Карту Дионисовых пиров мне невольно рисовал их завсегдатай Эвклей – когда натыкался в коридорах и заявлял:
– С-сидели у Стикса на западе!
– У слияния с Ахероном!
– Сти-сти… стигийские болота…
– Озеро Мнемозины.
– Ва-а-пще не помню где, но… ик, дополз нормально…
Дворцы Кер, Аты, Лиссы, Эриды, асфоделевые поля – ближе, ближе…
Харон вбежал в главный зал на седьмой день начала вакханалии. Мир и благоденствие царили на земле, и судов опять было – самую малость, зато пьяных склок предостаточно, и нужно было рассудить размолвку между Керами и Эриниями.
Те и другие уже высказали запутанные обвинения и успели сцепиться – семеро на трое – когда двери распахнулись, и трясущийся лодочник оказался перед троном, распихав и Кер, и Эриний.
Веслом.
Весло Харон держал наперевес, а трясся от ярости. Щеки ходили ходуном, как прокисшее тесто, в полуистлевший хитон проглядывали тонкие ноги, а в сплошном колтуне бороды терялся гневный сип:
– Наз… назад!!! С разрешением ей… П-плыть!! Она позволила! Тени!
Пока перевозчик захлебывался пеной и размахивал веслом, я прикрыл глаза.
Тень у пристани, рядом с пустой лодкой. Тень, получившая память назад. Недоуменно хлопающая глазами: а где там лодочник?
И Гермес Психопомп рядом – ежащийся от неловкости и посекундно оглядывающийся. Мне даже показалось, он бормочет: «Будет тебе лодочник, как же. Вот Владыка узнает – и не понадобится нам перевозчика. В полете Стикс преодолеем…»
«Как это – в полете?!» – моргает юная тень. Красивая тень. Только дура.

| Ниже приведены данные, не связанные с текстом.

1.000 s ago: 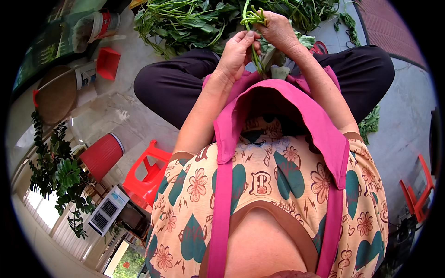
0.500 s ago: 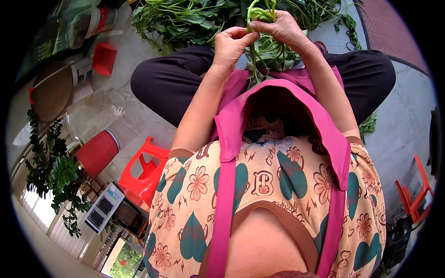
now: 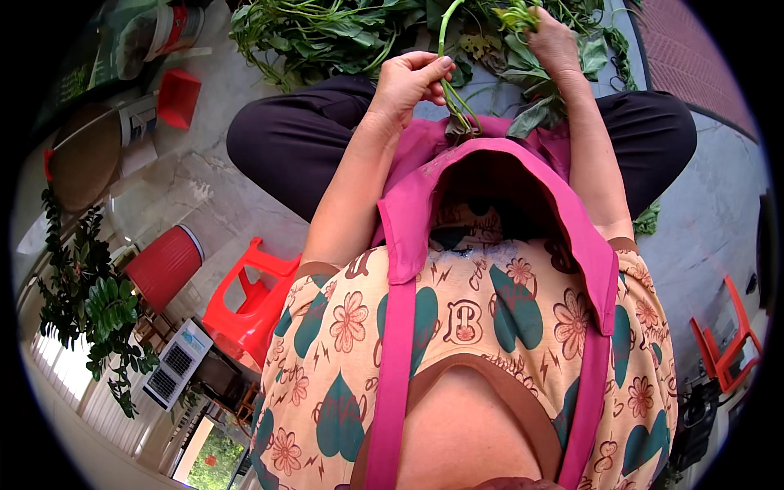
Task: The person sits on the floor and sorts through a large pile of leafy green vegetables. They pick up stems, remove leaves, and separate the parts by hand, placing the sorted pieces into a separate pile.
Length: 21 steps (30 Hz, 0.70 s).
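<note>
Between the thumb and fingers of my left hand (image 3: 411,86) is a long green vine stem (image 3: 443,37), its lower ends hanging over the pink apron (image 3: 498,155) on my lap. Farther right and slightly farther away, my right hand (image 3: 555,45) is closed around a bunch of green stems (image 3: 516,16) whose tips stick out to the left. Leaves hang and lie below my right hand. In front of my crossed legs, a heap of leafy vine greens (image 3: 327,37) spreads over the floor and runs past the upper edge of the view.
To the left are a red plastic stool (image 3: 249,302), a red bin (image 3: 167,265), a red scoop-like container (image 3: 178,98) and a leafy plant (image 3: 106,306). A reddish mat (image 3: 694,53) lies at the far right. Nearer on that side is a red chair-like frame (image 3: 727,347).
My hands, close together before, are now apart. My right hand has moved right with the bunch of stems, while my left hand stays nearly in place holding the long stem.
</note>
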Each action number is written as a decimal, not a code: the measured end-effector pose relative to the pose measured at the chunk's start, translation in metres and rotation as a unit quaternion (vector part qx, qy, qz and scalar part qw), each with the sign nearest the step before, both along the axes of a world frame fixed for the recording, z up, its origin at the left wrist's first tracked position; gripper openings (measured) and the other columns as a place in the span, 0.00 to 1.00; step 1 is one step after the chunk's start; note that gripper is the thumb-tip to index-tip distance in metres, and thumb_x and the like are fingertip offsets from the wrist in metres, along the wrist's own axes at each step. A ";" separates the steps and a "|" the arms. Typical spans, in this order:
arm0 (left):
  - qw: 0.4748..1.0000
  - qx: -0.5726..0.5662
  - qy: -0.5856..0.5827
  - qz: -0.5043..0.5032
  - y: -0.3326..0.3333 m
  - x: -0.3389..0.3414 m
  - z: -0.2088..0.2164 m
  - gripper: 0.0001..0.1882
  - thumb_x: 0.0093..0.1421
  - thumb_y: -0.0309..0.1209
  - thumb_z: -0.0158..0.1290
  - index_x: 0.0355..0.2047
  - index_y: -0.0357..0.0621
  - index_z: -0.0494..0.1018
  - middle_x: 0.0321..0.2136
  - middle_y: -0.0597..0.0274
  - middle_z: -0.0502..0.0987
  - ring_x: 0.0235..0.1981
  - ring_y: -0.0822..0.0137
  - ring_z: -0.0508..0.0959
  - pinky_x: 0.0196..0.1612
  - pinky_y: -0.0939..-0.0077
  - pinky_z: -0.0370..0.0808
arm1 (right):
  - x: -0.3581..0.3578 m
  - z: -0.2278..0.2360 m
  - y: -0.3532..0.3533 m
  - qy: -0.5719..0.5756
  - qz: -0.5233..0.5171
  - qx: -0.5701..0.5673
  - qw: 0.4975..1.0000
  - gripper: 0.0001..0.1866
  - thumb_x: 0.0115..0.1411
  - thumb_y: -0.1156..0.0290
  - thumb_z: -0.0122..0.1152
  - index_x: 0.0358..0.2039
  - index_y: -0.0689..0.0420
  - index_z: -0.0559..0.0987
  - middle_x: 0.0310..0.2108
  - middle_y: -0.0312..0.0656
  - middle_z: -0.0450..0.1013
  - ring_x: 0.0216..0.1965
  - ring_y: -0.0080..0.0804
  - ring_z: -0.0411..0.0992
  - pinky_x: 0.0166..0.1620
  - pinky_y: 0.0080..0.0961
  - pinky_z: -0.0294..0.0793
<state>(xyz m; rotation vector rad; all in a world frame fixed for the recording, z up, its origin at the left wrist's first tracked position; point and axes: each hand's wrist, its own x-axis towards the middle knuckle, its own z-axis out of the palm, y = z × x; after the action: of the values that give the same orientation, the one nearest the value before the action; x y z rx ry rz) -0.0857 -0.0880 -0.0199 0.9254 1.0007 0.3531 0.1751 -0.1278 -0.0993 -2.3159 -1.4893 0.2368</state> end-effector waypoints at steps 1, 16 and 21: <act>1.000 -0.009 0.005 0.017 -0.003 -0.007 -0.002 0.11 0.55 0.32 0.56 0.33 0.37 0.74 0.24 0.62 0.75 0.18 0.79 0.72 0.22 0.83 0.75 | 0.011 0.008 -0.005 0.107 -0.012 0.058 0.993 0.12 0.53 0.63 0.59 0.36 0.53 0.76 0.28 0.42 0.76 0.29 0.38 0.74 0.32 0.31 0.72; 0.961 -0.183 -0.149 0.141 0.012 -0.007 -0.027 0.16 0.60 0.38 0.50 0.43 0.41 0.69 0.31 0.64 0.76 0.27 0.73 0.74 0.21 0.83 0.65 | -0.105 0.058 -0.016 0.676 0.066 -0.118 0.725 0.11 0.54 0.62 0.59 0.29 0.58 0.78 0.15 0.30 0.64 0.12 0.15 0.58 0.15 0.14 0.56; 0.928 -0.276 -0.232 0.099 0.031 -0.018 -0.039 0.16 0.64 0.42 0.40 0.40 0.42 0.68 0.26 0.65 0.73 0.15 0.75 0.63 0.18 0.85 0.62 | -0.109 0.061 -0.017 0.583 0.137 -0.186 0.779 0.14 0.50 0.59 0.60 0.20 0.58 0.76 0.15 0.34 0.68 0.13 0.19 0.62 0.18 0.19 0.60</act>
<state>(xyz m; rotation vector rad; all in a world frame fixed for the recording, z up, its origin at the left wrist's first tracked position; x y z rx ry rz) -0.1033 -0.0575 -0.0585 0.2083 0.6938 0.4074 0.0663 -0.1445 -0.0382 -1.4782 -1.0658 1.7874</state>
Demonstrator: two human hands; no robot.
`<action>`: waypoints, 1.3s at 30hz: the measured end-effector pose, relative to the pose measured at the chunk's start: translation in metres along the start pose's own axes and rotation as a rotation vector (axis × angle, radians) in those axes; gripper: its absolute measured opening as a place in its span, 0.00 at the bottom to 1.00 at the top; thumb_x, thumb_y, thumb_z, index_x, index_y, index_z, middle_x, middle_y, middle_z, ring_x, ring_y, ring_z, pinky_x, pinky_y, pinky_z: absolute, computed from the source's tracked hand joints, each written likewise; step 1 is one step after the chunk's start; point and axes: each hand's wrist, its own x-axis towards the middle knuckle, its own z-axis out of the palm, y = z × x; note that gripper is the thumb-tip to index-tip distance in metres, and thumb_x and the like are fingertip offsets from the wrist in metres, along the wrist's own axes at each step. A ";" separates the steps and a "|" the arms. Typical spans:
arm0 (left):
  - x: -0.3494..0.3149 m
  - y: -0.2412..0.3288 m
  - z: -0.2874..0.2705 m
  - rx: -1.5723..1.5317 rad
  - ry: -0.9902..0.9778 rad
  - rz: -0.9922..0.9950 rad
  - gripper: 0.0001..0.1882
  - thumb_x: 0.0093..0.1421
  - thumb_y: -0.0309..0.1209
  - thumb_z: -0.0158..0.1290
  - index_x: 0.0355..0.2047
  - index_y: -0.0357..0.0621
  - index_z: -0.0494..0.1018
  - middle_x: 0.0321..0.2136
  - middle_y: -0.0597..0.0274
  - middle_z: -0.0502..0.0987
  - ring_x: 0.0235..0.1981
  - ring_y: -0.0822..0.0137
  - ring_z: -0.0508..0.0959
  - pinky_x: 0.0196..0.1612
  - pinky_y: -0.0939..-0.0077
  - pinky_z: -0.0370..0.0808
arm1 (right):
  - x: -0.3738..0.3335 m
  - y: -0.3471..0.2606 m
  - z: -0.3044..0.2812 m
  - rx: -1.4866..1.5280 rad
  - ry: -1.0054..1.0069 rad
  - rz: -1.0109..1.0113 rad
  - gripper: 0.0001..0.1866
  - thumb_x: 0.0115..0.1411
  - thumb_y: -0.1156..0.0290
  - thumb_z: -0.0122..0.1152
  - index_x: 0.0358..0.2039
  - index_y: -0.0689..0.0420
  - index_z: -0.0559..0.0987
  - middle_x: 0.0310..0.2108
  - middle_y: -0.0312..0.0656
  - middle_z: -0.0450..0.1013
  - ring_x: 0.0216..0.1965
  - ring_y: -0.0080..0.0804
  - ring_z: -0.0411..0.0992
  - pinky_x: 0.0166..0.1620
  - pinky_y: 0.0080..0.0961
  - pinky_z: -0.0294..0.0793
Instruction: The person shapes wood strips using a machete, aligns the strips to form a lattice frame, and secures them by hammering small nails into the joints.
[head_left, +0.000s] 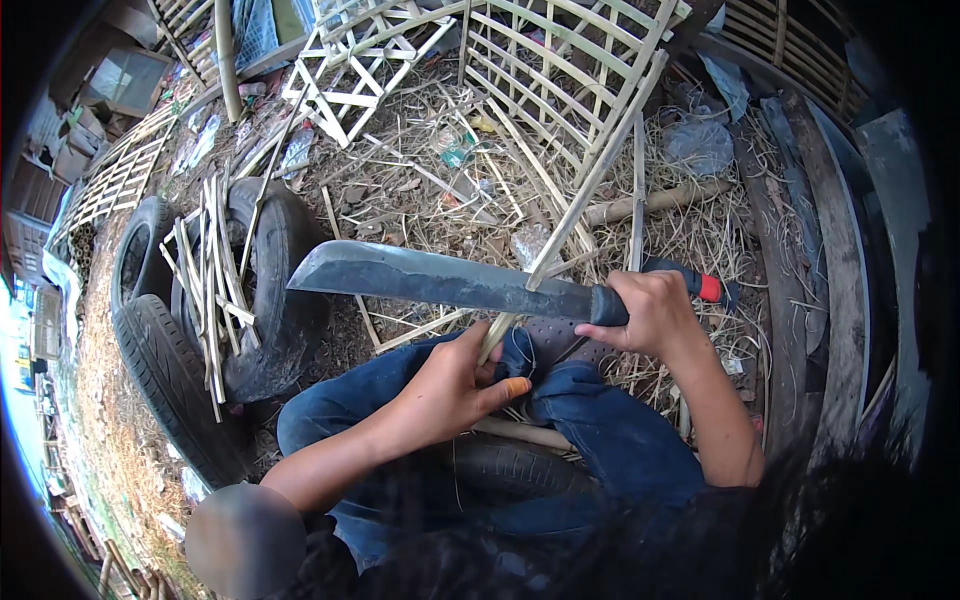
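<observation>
One likely heavy, rigid machete (pixel 430 281) has its handle (pixel 607 306) wrapped in our closed right hand (pixel 652 310), while below the blade (pixel 370 270) our left hand (pixel 462 385) tightly pinches a probably light, springy bamboo strip (pixel 597 178), best held there.

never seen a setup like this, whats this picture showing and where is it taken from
There is no machine here: these are a person's own bare hands, seen by a fisheye camera worn on the head and looking down, so straight edges bend near the rim. The right hand grips a machete by its handle; the left hand holds a pale strip, which the blade crosses. On the littered ground to the left, a bundle of strips rests on old tyres.
</observation>
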 end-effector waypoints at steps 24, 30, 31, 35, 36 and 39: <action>-0.004 -0.029 0.012 0.090 -0.132 -0.062 0.24 0.53 0.36 0.67 0.30 0.35 0.63 0.19 0.55 0.67 0.21 0.71 0.66 0.24 0.69 0.68 | -0.022 0.052 0.006 -0.117 -0.099 0.221 0.31 0.50 0.37 0.63 0.22 0.59 0.76 0.15 0.46 0.74 0.20 0.44 0.76 0.27 0.35 0.76; 0.012 -0.037 0.019 0.051 -0.167 -0.082 0.24 0.52 0.39 0.68 0.30 0.36 0.64 0.20 0.61 0.66 0.23 0.74 0.64 0.25 0.73 0.67 | -0.031 0.056 0.004 -0.085 -0.083 0.634 0.29 0.54 0.42 0.62 0.28 0.61 0.79 0.21 0.52 0.76 0.25 0.53 0.76 0.32 0.43 0.76; 0.013 -0.039 0.018 0.049 -0.146 -0.075 0.24 0.52 0.39 0.68 0.30 0.36 0.64 0.20 0.61 0.66 0.23 0.74 0.64 0.25 0.73 0.67 | -0.035 0.053 0.011 -0.086 -0.106 0.536 0.30 0.53 0.41 0.62 0.28 0.61 0.79 0.22 0.52 0.76 0.25 0.51 0.77 0.31 0.41 0.76; 0.001 -0.035 0.016 0.153 -0.155 -0.073 0.25 0.52 0.39 0.67 0.31 0.34 0.64 0.19 0.55 0.68 0.21 0.71 0.66 0.25 0.71 0.68 | -0.044 0.059 0.014 -0.050 -0.110 0.201 0.26 0.48 0.44 0.68 0.28 0.59 0.78 0.22 0.51 0.76 0.25 0.51 0.76 0.31 0.41 0.75; -0.002 -0.031 0.020 0.144 -0.156 -0.085 0.24 0.52 0.39 0.68 0.30 0.35 0.65 0.18 0.54 0.68 0.20 0.69 0.65 0.25 0.70 0.69 | -0.052 0.076 0.006 -0.083 -0.127 0.099 0.26 0.47 0.45 0.69 0.28 0.58 0.78 0.21 0.51 0.76 0.25 0.50 0.76 0.30 0.40 0.75; 0.000 -0.036 0.013 0.218 -0.174 -0.107 0.24 0.52 0.39 0.68 0.29 0.36 0.65 0.18 0.55 0.67 0.20 0.68 0.65 0.25 0.70 0.68 | -0.085 0.125 -0.006 -0.036 -0.065 0.556 0.25 0.52 0.45 0.65 0.28 0.59 0.78 0.23 0.49 0.77 0.25 0.50 0.77 0.31 0.41 0.75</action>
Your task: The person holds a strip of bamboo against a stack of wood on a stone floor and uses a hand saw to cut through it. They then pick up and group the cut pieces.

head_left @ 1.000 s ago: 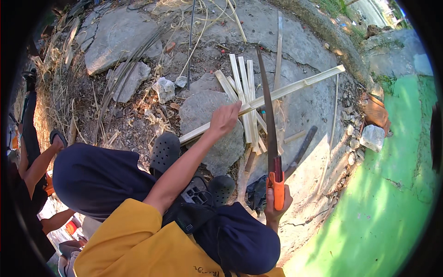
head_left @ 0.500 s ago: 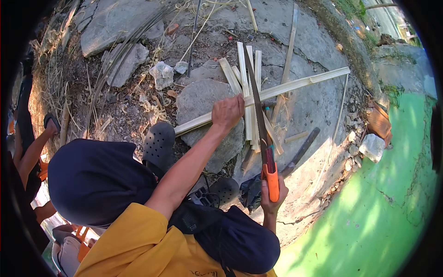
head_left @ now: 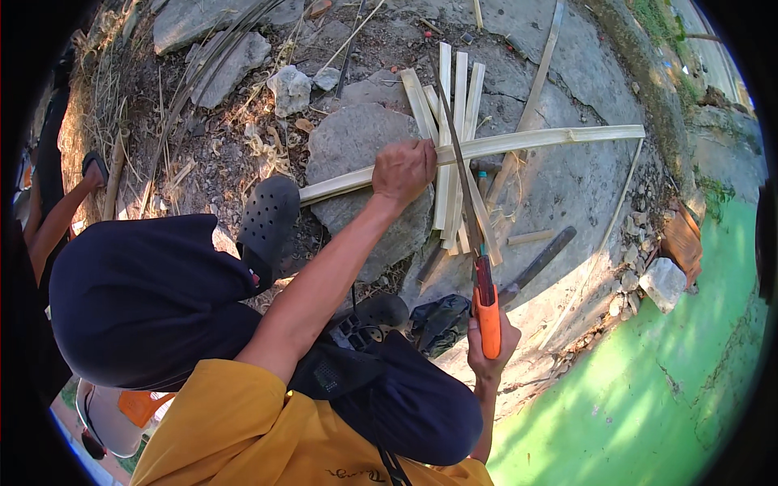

Все-таки, Семела-фиванка была отчаянной дурой, что до смерти, что после…
Семела, значит.
– Кто дал ей разрешение покинуть поля асфоделя?
Впрочем, что я спрашиваю, я не давал.
Когда я послал за женой, свита протрезвела. Случившийся Ахерон, потирая кулаки, шепнул кому-то: «А я б так в глаз бы за такое! Без мужа суд чинить!» Эринии и Керы позабыли обиды, зашептались подальше от трона: невиданное своевольство! Мертвых отпускать! Заскрипела стилосом скрывающаяся в тени колонн Мнемозина: такое нужно запомнить. И шесть глаз Гекаты горят предупреждением: что б ты там ужасное ни задумал, Кронид, а Деметра узнает! Все распишу, да еще в приукрашенном виде!
Жена явилась бледная и гордая, счастливая вызовом, брошенным в лицо. Вступила в зал царицей, и я залюбовался – как любуются величием храмов и красотой алтарей.
– Ты звал меня, царь мой?
– Ты разрешила матери Диониса вернуться к жизни.
Это не было вопросом – но она ответила:
– Да.
– По его просьбе?
– Да.
Керы и Эринии дружно задохнулись – по левую руку. По правую с треском переломился костяной стилос в пальцах Мнемозины. Дионис был во дворце! Дионис говорил с царицей!